Zephyr Lie Flat Bed 2

This concept may be an easier pill to swallow than the first three, but it still features a weird design. Zephyr is a double-decker, economy plus seat created by Jeff O’Neill. It is meant for wide-body jets and its goal is to combine the perks of business class into premium economy fares.

The design staggers the seats into a 2-4-2 configuration, offering aisle access for each passenger, and has a cubby hole for personal items. Furthermore, it can be converted into a lie-flat bed, although travelers would have to lie at an angle (and the cushions don’t look comfortable). Now let’s be clear, the Zephyr seat is not the worst seat design I’ve seen, but I cannot help but be concerned about a few things, including emergency evacuations and the potential drunk falling from the upper level. It also appears the concept lacks any mention of overhead bin space, or how flight attendants would be able to serve everyone in this configuration. Love it or hate it; this design is strange and requires a lot of tweaking before it should be considered by airlines.

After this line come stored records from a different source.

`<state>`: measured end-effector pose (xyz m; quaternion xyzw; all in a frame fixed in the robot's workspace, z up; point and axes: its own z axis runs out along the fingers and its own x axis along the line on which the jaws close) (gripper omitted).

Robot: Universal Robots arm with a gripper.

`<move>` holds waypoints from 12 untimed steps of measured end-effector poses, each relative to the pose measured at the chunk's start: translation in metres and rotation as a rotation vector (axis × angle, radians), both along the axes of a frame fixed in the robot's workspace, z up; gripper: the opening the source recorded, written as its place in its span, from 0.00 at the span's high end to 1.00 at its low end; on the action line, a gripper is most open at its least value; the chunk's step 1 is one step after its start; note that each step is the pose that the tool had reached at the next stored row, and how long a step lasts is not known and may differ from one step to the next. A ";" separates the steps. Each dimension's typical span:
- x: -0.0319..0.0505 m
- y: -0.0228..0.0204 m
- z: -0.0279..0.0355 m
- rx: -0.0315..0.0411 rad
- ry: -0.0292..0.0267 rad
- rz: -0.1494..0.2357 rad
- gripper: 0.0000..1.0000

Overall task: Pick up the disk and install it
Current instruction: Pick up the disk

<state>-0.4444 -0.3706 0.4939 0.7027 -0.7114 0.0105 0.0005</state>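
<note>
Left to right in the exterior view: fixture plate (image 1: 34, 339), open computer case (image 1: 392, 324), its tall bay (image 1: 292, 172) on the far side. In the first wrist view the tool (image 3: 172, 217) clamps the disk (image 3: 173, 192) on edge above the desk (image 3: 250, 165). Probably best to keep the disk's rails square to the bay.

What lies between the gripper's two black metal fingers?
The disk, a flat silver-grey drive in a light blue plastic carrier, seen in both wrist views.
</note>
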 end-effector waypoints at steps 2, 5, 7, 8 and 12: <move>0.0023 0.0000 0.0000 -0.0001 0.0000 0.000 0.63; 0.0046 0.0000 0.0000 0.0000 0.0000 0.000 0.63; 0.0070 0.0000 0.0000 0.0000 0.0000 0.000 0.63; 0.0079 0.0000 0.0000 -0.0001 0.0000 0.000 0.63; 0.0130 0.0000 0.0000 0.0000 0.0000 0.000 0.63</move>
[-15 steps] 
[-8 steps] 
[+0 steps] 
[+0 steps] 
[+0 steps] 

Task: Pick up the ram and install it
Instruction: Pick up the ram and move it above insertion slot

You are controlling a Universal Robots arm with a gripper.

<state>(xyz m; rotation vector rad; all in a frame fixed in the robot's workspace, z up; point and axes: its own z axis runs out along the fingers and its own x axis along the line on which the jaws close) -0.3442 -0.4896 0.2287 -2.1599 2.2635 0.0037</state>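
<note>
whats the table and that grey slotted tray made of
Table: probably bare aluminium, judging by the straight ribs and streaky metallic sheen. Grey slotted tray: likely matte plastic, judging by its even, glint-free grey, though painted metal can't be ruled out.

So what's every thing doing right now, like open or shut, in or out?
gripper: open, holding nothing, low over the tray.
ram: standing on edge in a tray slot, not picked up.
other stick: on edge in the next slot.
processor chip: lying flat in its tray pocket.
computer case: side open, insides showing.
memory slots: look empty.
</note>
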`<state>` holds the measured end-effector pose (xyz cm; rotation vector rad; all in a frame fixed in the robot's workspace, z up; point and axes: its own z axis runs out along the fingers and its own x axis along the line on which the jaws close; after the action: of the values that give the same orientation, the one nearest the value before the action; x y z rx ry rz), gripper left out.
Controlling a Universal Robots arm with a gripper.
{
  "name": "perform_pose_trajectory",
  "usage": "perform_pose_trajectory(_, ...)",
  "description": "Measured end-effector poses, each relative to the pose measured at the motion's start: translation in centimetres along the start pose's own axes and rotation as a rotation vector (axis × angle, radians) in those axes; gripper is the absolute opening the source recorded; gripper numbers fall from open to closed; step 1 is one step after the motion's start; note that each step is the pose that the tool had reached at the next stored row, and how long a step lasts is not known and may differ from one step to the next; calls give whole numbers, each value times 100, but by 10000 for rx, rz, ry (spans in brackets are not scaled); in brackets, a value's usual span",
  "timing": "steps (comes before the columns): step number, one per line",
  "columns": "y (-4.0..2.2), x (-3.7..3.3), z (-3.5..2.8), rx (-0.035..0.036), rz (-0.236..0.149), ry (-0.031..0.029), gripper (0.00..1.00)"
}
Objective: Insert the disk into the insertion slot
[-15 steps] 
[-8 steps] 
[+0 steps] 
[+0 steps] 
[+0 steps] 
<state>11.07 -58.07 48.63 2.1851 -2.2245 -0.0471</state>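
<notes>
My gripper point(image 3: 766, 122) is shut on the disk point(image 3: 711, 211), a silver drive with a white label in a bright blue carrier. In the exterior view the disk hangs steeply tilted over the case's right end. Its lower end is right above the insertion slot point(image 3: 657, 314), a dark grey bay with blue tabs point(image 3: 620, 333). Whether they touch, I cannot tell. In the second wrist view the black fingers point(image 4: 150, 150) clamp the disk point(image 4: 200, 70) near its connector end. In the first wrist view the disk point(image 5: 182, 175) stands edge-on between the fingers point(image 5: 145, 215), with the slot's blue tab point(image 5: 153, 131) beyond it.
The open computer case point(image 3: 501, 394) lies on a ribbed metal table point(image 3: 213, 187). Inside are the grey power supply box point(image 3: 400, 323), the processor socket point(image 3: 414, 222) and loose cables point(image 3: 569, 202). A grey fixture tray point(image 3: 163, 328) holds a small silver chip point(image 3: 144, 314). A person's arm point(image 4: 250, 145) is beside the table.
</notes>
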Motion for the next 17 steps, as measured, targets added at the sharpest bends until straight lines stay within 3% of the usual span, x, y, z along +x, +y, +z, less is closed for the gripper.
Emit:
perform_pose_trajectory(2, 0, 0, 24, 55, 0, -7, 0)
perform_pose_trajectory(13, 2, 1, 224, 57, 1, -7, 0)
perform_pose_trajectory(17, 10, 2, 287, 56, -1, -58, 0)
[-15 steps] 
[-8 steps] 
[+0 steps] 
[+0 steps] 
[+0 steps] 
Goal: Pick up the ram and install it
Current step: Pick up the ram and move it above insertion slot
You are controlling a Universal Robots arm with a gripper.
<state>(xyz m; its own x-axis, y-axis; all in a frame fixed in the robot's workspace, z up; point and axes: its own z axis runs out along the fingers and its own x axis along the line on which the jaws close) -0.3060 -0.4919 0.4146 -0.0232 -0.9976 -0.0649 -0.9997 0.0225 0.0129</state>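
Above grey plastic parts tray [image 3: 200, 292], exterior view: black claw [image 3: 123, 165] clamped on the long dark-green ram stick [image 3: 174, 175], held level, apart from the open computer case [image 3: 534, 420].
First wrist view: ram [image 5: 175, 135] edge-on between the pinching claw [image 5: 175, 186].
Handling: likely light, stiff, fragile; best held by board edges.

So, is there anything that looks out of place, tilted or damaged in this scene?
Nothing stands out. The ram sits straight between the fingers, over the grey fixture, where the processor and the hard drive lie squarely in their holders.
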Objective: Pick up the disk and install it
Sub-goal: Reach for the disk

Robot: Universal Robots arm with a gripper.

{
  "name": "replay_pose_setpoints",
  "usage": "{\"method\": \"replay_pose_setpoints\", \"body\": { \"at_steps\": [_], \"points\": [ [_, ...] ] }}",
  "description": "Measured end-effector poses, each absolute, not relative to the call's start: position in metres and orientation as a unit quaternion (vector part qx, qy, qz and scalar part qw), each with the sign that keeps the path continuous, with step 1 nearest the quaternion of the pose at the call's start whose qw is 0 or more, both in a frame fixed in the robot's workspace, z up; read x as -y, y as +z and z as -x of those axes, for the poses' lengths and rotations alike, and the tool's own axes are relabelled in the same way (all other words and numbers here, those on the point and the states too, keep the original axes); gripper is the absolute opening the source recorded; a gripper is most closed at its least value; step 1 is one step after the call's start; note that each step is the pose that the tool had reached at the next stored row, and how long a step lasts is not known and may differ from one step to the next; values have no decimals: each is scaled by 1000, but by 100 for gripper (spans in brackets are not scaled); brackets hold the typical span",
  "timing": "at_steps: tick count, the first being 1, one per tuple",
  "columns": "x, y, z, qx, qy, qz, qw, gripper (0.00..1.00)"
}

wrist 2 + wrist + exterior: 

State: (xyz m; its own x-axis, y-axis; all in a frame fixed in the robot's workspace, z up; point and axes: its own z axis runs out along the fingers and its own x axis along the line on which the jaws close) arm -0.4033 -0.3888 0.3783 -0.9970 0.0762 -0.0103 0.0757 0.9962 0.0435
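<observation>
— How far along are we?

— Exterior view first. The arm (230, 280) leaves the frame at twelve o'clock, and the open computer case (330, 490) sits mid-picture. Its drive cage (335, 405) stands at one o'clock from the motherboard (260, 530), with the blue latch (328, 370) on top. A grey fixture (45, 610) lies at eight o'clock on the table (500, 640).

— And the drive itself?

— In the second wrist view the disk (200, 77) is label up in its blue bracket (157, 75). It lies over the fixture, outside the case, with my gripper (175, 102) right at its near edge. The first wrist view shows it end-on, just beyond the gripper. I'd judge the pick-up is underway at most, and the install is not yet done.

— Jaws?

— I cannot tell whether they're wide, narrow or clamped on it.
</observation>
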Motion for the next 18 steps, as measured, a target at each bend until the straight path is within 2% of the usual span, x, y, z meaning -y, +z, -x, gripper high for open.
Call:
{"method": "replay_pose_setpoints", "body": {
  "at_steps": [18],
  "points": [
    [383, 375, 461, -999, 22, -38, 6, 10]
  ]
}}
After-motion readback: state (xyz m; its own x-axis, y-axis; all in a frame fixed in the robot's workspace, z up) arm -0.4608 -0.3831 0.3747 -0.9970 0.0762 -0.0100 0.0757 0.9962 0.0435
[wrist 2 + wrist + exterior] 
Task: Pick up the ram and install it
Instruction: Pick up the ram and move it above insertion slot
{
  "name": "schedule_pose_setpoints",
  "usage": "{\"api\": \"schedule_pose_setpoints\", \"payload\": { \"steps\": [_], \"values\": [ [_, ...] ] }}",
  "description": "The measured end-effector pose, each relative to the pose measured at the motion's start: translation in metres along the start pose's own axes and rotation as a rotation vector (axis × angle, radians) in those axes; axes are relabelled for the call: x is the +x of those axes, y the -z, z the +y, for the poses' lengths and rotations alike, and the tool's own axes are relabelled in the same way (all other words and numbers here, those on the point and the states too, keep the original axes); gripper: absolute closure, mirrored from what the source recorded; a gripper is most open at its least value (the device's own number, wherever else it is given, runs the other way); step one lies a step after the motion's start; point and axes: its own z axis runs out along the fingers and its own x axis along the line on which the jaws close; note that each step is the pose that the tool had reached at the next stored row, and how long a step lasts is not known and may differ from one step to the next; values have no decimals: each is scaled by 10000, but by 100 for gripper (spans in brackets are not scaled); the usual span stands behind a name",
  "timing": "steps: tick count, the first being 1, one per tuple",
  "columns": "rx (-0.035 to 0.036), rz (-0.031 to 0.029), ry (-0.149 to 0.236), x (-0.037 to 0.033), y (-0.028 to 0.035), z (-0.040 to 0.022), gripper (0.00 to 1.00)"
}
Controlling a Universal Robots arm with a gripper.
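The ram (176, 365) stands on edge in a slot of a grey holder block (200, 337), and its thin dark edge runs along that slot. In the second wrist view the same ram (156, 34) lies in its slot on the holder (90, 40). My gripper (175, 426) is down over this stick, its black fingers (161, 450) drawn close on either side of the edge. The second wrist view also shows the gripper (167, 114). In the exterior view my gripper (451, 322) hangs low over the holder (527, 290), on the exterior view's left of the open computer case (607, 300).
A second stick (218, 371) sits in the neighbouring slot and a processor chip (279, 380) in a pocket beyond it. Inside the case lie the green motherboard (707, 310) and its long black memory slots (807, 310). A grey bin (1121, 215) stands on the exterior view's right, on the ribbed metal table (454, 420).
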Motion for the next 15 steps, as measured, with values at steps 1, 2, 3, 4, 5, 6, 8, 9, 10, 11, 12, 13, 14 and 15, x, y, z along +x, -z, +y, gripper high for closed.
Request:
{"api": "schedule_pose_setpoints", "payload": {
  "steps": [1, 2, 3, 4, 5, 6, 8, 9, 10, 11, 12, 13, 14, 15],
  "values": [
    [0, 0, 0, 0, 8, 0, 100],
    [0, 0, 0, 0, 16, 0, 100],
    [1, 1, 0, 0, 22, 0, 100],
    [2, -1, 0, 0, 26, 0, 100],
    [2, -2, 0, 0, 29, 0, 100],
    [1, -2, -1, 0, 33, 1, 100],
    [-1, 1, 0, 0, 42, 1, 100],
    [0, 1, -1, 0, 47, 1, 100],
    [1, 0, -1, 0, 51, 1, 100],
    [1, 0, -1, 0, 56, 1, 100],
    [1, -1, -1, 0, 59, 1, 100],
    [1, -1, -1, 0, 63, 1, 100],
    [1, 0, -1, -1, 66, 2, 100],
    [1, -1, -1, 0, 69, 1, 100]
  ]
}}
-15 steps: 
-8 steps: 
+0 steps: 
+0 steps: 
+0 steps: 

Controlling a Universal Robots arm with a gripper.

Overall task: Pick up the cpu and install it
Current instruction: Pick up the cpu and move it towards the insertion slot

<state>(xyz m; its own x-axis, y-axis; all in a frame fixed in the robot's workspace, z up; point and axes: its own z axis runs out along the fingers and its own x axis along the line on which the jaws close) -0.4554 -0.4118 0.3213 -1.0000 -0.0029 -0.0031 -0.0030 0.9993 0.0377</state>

What do you think about these designs? Would you fly in any of these seats in exchange for lower fares? Let us know in the comments!

View Comments (6)


  1. IBJoel

    April 21, 2020 at 12:34 pm

    Not going to lie, I’d try the Zephyr seat

  2. mc4bbs


    April 21, 2020 at 1:06 pm

    Yep, the Zephyr is the best of them. If an airline chose to include a “standing seat”, I would AVOID that airline at all costs.

    Of course, with “the new norm” of social distancing, ALL of coach ‘sardine’ seating is going to have to change.

  3. BC Shelby

    April 21, 2020 at 2:07 pm

    ..all, particularly the Zephyr concept, would pose serious issues for rapid evacuation of an aircraft (save maybe for the Airbus “bicycle seat”). The Zephyr idea just looks like a lawsuit waiting to happen even in general use.

  4. GregLeg

    April 22, 2020 at 7:32 am

    All of these designs are atrocious from the perspective of passengers with mobility issues. There’s no way my partner could get in any of those, except perhaps the end seats of the honeycomb pattern — and even there, without armrests for her to lean against, it would be hazardous at best when fatigue sets in.

  5. skidooman

    April 22, 2020 at 11:34 am

    The only one remotely acceptable at this point is the Zephyr – because this is the only one that actually enable travelers with a bit more, not less, comfort on long flights. The bicycle/torture designs are way, way out there in terms of acceptability, and I think 95% of people would finally NOT get on with the program, even if the airlines were to give this “service” for free.

    I am not sure if I agree with others about how this would affect evacuation any more than what it is now. I mean, do you really think that a B777 with 10-across seating that is jam-packed can successfully the plane on a timely basis by ordinary people, not trained actors? If so, I am not sure how the Zephyr would be any faster or slower. Sure, there is the ladder thing, but I would much rather deal with this than escape from one of the middle seats, my chances of survival would be far better IMHO.

  6. AndyPatterson

    April 23, 2020 at 5:11 pm

    Doesn’t the FAA require headrests etc. as support or restraining in case of a crash or collision? The Airbus Bicycle seat provides no such support.